There are two major kinds of LED backlighting: Edge-lit and local dimming. Edge-lit displays are what they sound like—the LEDs are arranged in strips running along all four edges of the TV, like you can see in this gut shot from Cnet. A light guide directs the glowyness toward the center of the screen. The advantage of edge-lit displays is that they can get incredibly thin, are 40 percent more power-efficient than regular LCDs and are a bit cheaper than local-dimming TVs. But because they’re still shooting light indiscriminately across the LCD panel, they can’t pull off the black levels that a local dimming backlight setup can.

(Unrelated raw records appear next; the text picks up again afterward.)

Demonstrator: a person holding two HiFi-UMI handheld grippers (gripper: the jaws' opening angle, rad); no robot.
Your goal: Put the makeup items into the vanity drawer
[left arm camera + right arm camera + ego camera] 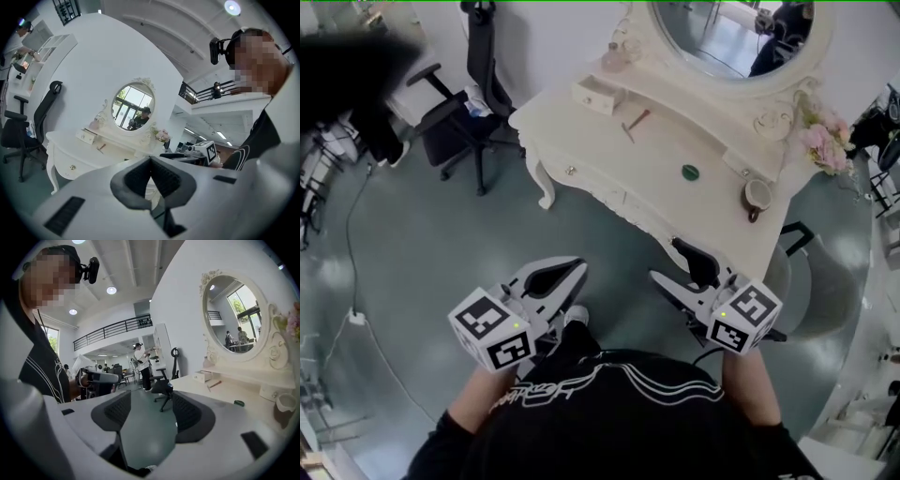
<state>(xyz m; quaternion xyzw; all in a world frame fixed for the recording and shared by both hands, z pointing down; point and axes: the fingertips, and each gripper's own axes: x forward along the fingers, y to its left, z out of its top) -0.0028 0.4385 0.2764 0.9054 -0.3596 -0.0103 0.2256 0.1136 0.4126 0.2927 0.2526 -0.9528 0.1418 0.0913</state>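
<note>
A cream vanity table (675, 202) with an oval mirror stands ahead of me. On its top lie a thin pink-handled stick (635, 123), a round green compact (690, 172) and a small pot (757, 197). A little drawer (598, 94) at the back left of the top is pulled open. Both grippers hang low in front of my body, short of the table. My left gripper (579, 279) is shut, its pads meeting at the tips (150, 160) with nothing between them. The jaws of my right gripper (664, 258) stand wide apart and empty (151, 408).
A black office chair (464, 94) stands left of the vanity on the grey-green floor. Pink flowers (825, 141) and a perfume bottle (614, 56) sit on the vanity's rear shelf. Another chair (811, 281) is at the right. A person (141, 362) stands across the room.
</note>
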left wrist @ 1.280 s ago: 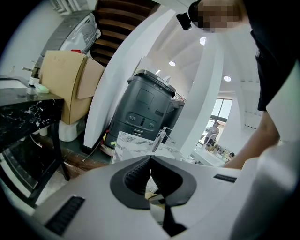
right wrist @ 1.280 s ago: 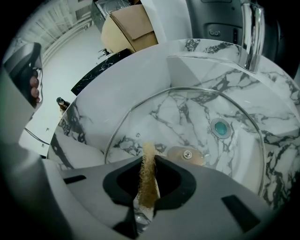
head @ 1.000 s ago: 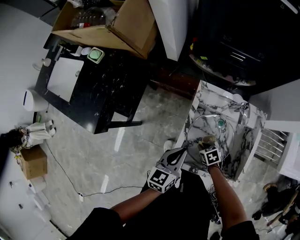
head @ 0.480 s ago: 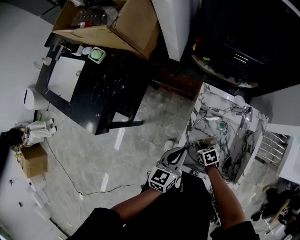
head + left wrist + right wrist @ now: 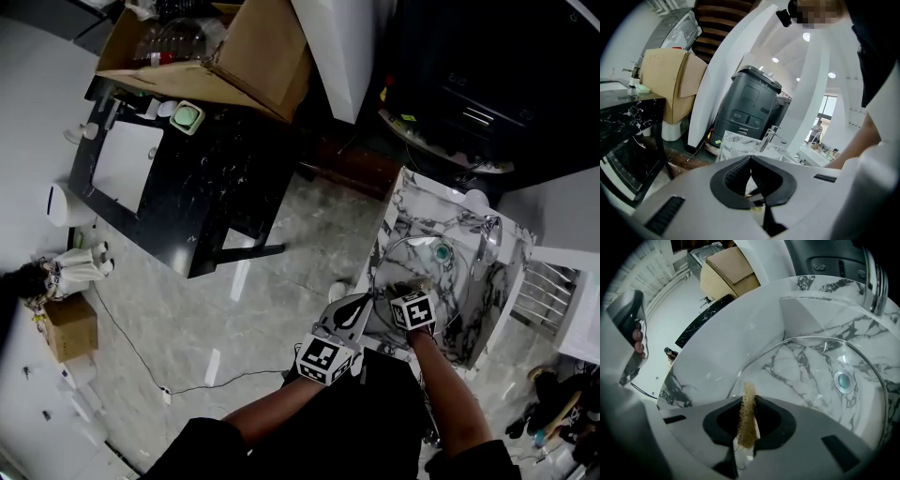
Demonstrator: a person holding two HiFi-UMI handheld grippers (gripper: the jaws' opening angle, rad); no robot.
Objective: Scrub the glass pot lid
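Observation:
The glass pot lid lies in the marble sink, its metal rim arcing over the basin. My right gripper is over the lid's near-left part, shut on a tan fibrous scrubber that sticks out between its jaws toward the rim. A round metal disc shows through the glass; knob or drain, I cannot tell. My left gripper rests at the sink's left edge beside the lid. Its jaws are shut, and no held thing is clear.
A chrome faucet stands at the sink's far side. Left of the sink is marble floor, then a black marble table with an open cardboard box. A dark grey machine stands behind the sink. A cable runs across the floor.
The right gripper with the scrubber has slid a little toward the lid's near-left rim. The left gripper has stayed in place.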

LED backlighting of the local dimming variety is how you build the best LCD TV in the world. It’s called local dimming, as you probably guessed, because there are a bunch of LED bulbs—hundreds in the Sony XBR8—arranged in a grid behind the screen. They can all be dark or brightly lit, or they can turn off individually or in clusters, making for the actual Dark Knight, rather than the Grayish Knight you’d see on many cheaper CCFL LCDs. Sets with local dimming are pricier than edge-lit—the Samsung’s local-dimming 46-incher started at $3,500, versus $2800 for one of their edge-lit models. They are thicker too.

What Color Is Your LED?
The color of the LEDs matters too, separating the best LED-backlit LCDs from the the merely great. Most LED sets just use white bulbs. The reason Sony’s XBR8 started out at $5,000—as much as Pioneer’s king-of-TVs Kuro—is because it uses tri-color LEDs in an RGB array. In each cluster, there are two green bulbs next to one red and one blue (greens aren’t as bright). The result is high contrast plus super clean, incredibly accurate color.

LED displays are getting cheaper, more quickly than originally expected, so we could see them go mainstream sooner. You already see the lower-end edge-lit LED tech used in mainstream stuff—MacBook Pro and Dell’s Mini 9 to name a couple. Which is a good thing, since the prophesied ascendancy of OLED in 2009 completely failed to happen. So we’ll have to make do with LED in the meantime. Just be sure to find out what kind when you’re buying.